Conservatives contended that the furor exposed liberal Democrats’ dismissive attitudes about stay-at-home mothers, reminiscent of Hillary Rodham Clinton’s comment during the 1992 presidential race that instead of choosing a career, “I suppose I could have stayed home and baked cookies and had teas.” They also cited a remark by Teresa Heinz Kerry, the wife of Democratic nominee Sen. John Kerry, during the 2004 campaign that she didn’t know if first lady Laura Bush ever had “a real job.” Mrs. Bush had worked as a teacher and a librarian.

The White House tried mightily to keep Mr. Obama out of the dispute. Presidential spokesman Jay Carney even said he could not verify reports that Ms. Rosen has visited the Obama White House 35 times, saying that three different women named Hilary Rosen have been known to visit the executive mansion.

When the controversy had raged for nearly 24 hours on the airwaves, Ms. Rosen finally offered an apology to Mrs. Romney after resisting several earlier opportunities to do so.

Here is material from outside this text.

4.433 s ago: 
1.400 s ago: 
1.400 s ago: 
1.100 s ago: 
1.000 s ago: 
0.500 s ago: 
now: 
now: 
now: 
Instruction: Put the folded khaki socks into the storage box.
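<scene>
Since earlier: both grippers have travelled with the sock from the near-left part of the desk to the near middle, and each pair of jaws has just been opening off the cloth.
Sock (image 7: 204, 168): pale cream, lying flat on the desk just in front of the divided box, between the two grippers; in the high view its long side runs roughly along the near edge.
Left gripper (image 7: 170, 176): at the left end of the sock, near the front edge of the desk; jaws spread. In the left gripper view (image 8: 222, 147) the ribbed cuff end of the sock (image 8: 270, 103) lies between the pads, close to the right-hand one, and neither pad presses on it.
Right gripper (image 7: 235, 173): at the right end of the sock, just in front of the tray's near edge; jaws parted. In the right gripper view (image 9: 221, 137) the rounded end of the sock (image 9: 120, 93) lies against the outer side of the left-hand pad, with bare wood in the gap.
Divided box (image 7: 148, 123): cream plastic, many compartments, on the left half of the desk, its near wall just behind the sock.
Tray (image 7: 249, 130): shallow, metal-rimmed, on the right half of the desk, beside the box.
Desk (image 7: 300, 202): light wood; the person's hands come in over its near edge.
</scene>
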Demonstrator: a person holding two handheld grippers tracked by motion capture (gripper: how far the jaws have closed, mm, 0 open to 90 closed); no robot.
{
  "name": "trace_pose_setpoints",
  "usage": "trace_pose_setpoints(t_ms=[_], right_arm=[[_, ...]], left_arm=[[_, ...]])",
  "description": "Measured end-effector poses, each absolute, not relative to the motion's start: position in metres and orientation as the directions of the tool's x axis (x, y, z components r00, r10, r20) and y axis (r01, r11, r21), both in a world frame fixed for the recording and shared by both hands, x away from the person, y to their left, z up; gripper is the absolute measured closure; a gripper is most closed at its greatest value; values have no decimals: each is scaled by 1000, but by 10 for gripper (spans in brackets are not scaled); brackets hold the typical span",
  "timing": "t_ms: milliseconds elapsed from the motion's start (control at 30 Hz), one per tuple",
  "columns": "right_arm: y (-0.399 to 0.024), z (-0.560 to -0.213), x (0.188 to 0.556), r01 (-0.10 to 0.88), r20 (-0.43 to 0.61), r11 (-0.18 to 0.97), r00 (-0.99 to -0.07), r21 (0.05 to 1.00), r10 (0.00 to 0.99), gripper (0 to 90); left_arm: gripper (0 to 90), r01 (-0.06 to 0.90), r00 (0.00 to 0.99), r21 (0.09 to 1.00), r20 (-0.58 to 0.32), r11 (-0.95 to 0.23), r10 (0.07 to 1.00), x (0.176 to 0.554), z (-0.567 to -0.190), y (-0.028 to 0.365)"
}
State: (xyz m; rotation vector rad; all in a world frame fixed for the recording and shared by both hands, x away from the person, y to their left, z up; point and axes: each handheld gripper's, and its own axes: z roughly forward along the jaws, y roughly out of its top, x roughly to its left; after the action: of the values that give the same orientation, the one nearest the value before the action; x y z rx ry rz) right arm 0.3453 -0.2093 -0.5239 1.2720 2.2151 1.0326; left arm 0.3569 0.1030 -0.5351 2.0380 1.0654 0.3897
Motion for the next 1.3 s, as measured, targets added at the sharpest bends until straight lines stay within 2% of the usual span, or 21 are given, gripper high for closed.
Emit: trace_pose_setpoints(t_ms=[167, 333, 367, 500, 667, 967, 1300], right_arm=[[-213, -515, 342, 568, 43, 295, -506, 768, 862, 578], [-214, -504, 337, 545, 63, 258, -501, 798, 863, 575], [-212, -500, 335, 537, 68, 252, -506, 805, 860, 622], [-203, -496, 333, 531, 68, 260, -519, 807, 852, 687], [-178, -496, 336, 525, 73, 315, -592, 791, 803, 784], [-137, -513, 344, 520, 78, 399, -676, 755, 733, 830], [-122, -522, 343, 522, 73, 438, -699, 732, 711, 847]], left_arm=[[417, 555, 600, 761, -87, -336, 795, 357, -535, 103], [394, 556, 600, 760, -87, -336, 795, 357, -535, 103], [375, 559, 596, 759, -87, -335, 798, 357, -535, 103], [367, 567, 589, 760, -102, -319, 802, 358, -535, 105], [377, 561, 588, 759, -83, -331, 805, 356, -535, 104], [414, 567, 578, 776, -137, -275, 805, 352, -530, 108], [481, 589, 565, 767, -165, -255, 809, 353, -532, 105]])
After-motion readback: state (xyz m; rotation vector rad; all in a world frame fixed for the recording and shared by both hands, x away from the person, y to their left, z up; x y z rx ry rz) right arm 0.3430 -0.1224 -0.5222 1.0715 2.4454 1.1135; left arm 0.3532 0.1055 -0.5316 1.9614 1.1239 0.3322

“I apologize to Ann Romney and anyone else who was offended,” Ms. Rosen said in a statement. “Let’s declare peace in this phony war and go back to focus on the substance.”

Whether the exchange will fade from the campaign debate, both the Obama and Romney camps were trying to expand the episode into a larger statement about which side should receive more support from female voters in the fall election. Mr. Obama won the women’s vote by about 12 percentage points in 2008 over Sen. John McCain of Arizona.

The GOP achieved parity with Democratic candidates among female voters in the 2010 midterm elections. But some recent polls show Mr. Obama leading Mr. Romney by about 20 points among women this year.

Mr. Carney said the president’s jobs bill would provide states with money to rehire 400,000 teachers, most of whom are women.

“Republicans overwhelmingly opposed that provision,” Mr. Carney said.

He added that the GOP budget approved by the House would cut early childhood education programs and result in 700,000 women and children being cut from the nutrition program known as Women, Infants and Children (WIC).

But Ms. Lummis said the unemployment rate for women during Mr. Obama’s presidency has risen from 7 percent in January 2009 to 8.1 percent in March 2012, and Mr. Romney himself has pointed to government jobless numbers that suggest that more than 90 percent of the job losses since Mr. Obama was sworn in were suffered by women.

Said Rep. Cathy McMorris Rodgers, Washington Republican, “Since President Obama and the Democrats can’t run on the record, which includes the longest streak of high unemployment since the Great Depression, a record increase in the national debt, and near-record gas prices they’re working desperately to change the subject. And that’s why they’ve created this whole ’war on women’ campaign. It’s really designed to distract women from the real issues.”